Background information
- Also known as: Shizuko Konishi
- Born: Shizuko Ōtaka 11 April 1952 Nakano, Tokyo, Japan
- Died: 5 September 2022 (aged 70)
- Occupation: Singer
- Years active: 1980s–2022
- Label: Teichiku Records
- Formerly of: Dido
- Spouse: Tokuo Konishi ​(died 2022)​

= Sizzle Ohtaka =

Japanese singer (1952–2022)

Shizuko Konishi (小西 静子, Konishi Shizuko), known by the stage names Sizzle Ohtaka (おおたか 静流, Ōtaka Shizuru) and Shizuko Ōtaka (大高 静子, Ōtaka Shizuko), was a Japanese singer and television personality. After going to a jazz school, she had a prolific career in commercial songs, including her 1990 cover of Shoukichi Kina's song "Hana (Subete no Hito no Kokoro ni Hana o)", which won the Japan Advertising Music Association's 1991 Best Vocalist Award of Commercial Music. She also performed music for anime and live-action works, including I'm Gonna Be An Angel!, Spirited Away, .hack//Legend of the Twilight, and Hotarubi no Mori e, and she was a regular cast member on the NHK Educational TV show Nihongo de Asobo.
==Early life and education==
Shizuko Ōtaka was born on 11 April 1952 in Nakano, Tokyo, and was educated at the Musashi University Faculty of Humanities. She began studying classical voice as a young child, and while studying at Musashi, she decided upon a singing career instead of becoming a manga artist, and she was part of a global traveling band, attended a jazz school, and worked the night shift at Kokusai Denshin Denwa.
==Career==
She started a career in commercial songs during the 1980s, and with her diverse voice styles and a rate of ten songs per month, earned the nickname "Queen of Commercial Songs" (コマソンの女王, Komason no Joō). In 1989, she and Michiaki Katō began releasing music as part a duo called Dido.

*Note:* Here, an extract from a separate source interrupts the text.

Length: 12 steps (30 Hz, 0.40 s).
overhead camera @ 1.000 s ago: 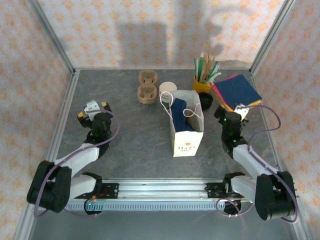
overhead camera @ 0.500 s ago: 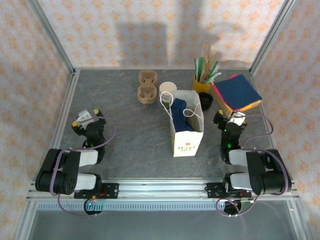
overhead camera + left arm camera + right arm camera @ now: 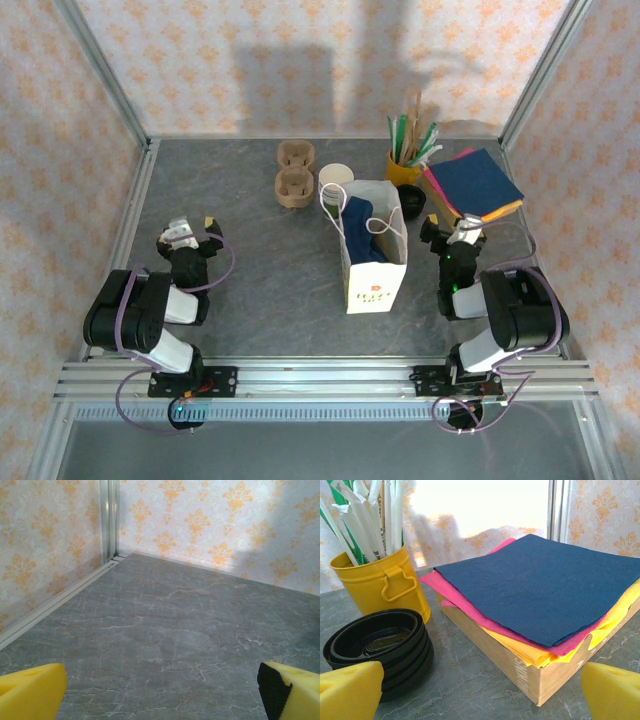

Ohtaka's solo debut came in 1990, when she covered the Shoukichi Kina song "Hana (Subete no Hito no Kokoro ni Hana o)" for commercials promoting Fujifilm's magnetic media brand Axia, and she later won the Japan Advertising Music Association's 1991 Best Vocalist Award of Commercial Music for said cover. She became affiliated with Teichiku Records after the success of her "Hana" cover. In 1992, she covered The Folk Crusaders's song "Kanashikute Yarikirenai" as part of the film Sumo Do, Sumo Don't, and her album "Return" later won the Adlib Best Record Award for New Age Music and World Music. She also appeared as a vocalist for Nubian musician Hamza El Din's 1999 album A Wish. A compilation album, Otozure (おとづれ), was released in May 2022, four months before her death. She had entered into non-genre music due to a newfound interest in folk, jazz, and world music, and CDJournal describes her musical style as "full of Japanese spirit and [...] influenced by classical, jazz, and folk music".

Ohtaka's song "Ai wa Umi" was the ending theme of I'm Gonna Be An Angel! (1999). She also performed music for several other works, such as Tettō Musashinosen (1997), Spirited Away (2001), .hack//Legend of the Twilight (2003), and Hotarubi no Mori e (2011). In 2003, she became a regular cast member on the NHK Educational TV show Nihongo de Asobo, where she performed improv music and interacted with children.
==Personal life==
Ohtaka advocated for nuclear disarmament, performed worldwide at memorial concerts in response to the 2011 Tōhoku earthquake and tsunami, and organized the improv workshop Koe no Oekaki (声のお絵描き). She was also known by the nickname "Nanairo no Koe" (七色の声).

Ohtaka was married to Tokuo Konishi until her death.
==Death==
She was diagnosed with cancer, and in March 2022, she started a career hiatus for treatment. She died on 5 September 2022 from the disease, aged 70.